DIRECTIONS FOR THIS TASK »
Where the records below reach the line containing "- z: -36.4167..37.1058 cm", start transcribing, and end with the line containing "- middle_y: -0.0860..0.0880", exactly and with nothing else added.

THE RECORDS START

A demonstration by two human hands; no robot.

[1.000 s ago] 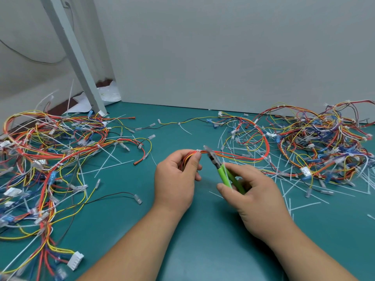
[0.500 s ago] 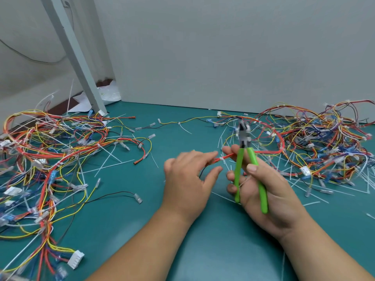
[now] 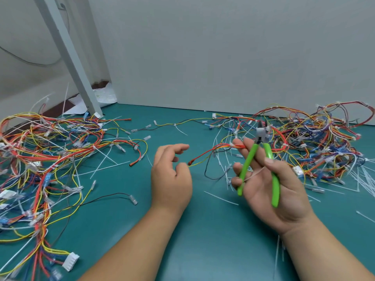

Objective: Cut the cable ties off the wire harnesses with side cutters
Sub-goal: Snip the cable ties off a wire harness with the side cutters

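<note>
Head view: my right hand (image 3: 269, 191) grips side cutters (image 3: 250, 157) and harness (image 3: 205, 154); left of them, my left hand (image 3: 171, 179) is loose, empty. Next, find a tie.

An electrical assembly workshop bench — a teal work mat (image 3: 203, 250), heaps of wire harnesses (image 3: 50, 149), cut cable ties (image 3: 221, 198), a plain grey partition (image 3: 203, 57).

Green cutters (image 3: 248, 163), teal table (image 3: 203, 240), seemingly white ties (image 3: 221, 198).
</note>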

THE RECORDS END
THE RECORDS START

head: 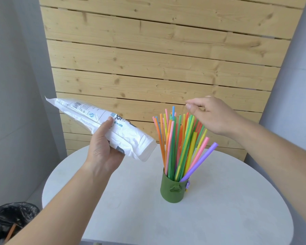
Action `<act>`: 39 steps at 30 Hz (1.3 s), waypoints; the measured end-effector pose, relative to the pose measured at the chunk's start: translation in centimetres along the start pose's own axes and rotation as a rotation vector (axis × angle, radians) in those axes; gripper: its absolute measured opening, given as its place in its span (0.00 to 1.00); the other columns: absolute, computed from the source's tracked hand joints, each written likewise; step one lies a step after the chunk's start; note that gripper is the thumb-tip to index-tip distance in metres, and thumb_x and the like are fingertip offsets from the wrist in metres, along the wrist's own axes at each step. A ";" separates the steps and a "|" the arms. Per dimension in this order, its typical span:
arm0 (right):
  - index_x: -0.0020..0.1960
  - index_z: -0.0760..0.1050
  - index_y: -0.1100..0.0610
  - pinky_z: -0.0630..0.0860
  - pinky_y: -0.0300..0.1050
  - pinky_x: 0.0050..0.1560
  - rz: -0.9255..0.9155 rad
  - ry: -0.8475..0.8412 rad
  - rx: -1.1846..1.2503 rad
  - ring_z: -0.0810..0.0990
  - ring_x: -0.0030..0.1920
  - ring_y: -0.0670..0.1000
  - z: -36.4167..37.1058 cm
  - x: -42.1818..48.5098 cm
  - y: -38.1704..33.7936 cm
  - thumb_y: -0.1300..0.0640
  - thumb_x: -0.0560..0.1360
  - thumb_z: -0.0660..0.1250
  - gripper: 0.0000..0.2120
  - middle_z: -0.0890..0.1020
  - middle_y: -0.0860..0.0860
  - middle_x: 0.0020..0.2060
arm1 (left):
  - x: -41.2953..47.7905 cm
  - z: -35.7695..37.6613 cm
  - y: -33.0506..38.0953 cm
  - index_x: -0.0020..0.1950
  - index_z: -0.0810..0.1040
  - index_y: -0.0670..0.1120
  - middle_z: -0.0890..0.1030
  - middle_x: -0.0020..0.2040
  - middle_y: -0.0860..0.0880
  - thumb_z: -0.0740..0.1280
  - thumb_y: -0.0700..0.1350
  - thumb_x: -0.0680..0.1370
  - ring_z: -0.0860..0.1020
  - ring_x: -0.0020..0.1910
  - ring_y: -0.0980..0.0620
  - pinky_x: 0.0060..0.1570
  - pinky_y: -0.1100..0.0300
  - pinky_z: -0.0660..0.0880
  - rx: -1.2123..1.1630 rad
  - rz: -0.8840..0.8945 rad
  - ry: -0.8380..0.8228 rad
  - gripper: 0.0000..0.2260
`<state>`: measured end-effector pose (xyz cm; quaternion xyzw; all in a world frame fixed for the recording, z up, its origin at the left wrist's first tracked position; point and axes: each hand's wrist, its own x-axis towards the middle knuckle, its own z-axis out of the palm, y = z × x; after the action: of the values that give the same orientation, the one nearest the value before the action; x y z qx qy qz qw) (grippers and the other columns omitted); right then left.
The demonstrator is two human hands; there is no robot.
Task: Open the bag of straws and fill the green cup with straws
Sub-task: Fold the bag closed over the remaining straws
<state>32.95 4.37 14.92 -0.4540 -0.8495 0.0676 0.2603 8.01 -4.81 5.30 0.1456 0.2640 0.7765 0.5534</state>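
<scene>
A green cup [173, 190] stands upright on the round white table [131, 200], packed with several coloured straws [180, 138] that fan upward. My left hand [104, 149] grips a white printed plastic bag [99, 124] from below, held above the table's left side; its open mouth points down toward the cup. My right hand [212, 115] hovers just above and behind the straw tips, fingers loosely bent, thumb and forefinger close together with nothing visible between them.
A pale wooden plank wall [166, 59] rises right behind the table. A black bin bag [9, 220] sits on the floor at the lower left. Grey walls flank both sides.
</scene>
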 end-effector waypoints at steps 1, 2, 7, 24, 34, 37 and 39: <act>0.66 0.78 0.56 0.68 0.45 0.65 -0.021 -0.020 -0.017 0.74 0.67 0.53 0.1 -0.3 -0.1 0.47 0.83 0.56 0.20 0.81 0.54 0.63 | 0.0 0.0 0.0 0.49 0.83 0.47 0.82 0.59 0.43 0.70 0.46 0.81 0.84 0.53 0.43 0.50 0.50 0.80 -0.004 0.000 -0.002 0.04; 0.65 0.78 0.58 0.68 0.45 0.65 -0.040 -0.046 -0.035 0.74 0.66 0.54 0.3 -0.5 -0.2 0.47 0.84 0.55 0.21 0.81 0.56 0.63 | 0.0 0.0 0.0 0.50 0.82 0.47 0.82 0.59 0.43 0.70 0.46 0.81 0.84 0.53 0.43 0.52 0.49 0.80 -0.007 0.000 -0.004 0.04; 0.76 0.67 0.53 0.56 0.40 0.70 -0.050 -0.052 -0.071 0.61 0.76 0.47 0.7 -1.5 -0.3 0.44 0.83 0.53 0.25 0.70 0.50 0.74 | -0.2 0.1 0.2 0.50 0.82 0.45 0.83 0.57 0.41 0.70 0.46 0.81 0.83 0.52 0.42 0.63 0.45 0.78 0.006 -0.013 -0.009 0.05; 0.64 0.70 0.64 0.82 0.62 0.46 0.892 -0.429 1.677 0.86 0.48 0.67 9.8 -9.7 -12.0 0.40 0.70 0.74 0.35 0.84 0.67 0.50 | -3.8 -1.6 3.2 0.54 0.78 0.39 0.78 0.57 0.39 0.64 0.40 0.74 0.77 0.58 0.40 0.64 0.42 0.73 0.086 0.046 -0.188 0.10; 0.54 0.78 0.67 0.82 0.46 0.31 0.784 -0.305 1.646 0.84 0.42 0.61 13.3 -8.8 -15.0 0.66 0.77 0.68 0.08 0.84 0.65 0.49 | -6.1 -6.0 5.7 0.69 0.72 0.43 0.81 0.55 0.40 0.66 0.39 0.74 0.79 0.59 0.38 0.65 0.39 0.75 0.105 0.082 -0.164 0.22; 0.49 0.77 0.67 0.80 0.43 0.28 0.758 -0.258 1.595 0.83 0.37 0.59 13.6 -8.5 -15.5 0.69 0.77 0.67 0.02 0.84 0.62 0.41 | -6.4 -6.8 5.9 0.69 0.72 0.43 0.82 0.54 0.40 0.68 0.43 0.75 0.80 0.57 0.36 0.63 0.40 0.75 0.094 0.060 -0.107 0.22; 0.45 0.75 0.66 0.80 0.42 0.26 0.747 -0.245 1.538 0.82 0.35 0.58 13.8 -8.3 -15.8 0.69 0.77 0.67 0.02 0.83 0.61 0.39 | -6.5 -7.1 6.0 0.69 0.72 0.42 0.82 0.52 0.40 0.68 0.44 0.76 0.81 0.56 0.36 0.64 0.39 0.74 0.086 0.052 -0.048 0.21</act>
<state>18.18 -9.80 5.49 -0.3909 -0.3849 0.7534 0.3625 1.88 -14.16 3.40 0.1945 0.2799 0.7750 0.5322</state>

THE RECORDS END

EXPECTED ANSWER »
  - z: -36.4167..37.1058 cm
  - x: -42.1818..48.5098 cm
  - y: -38.1704..33.7936 cm
  - thumb_y: -0.1300..0.0640
  - thumb_x: -0.0560..0.1360
  - thumb_z: -0.0660..0.1250
  - gripper: 0.0000..0.2120
  - middle_z: -0.0890..0.1020
  - middle_y: -0.0860..0.0860
  - middle_x: 0.0020..0.2060
arm1 (left):
  - x: -41.2953..47.7905 cm
  - z: -35.7695..37.6613 cm
  - y: -33.0506..38.0953 cm
  - index_x: -0.0020..0.1950
  - index_z: -0.0810..0.1040
  - index_y: -0.0670..0.1120
  - middle_z: -0.0890..0.1030
  - middle_x: -0.0020..0.2040
  - middle_y: -0.0860..0.0880

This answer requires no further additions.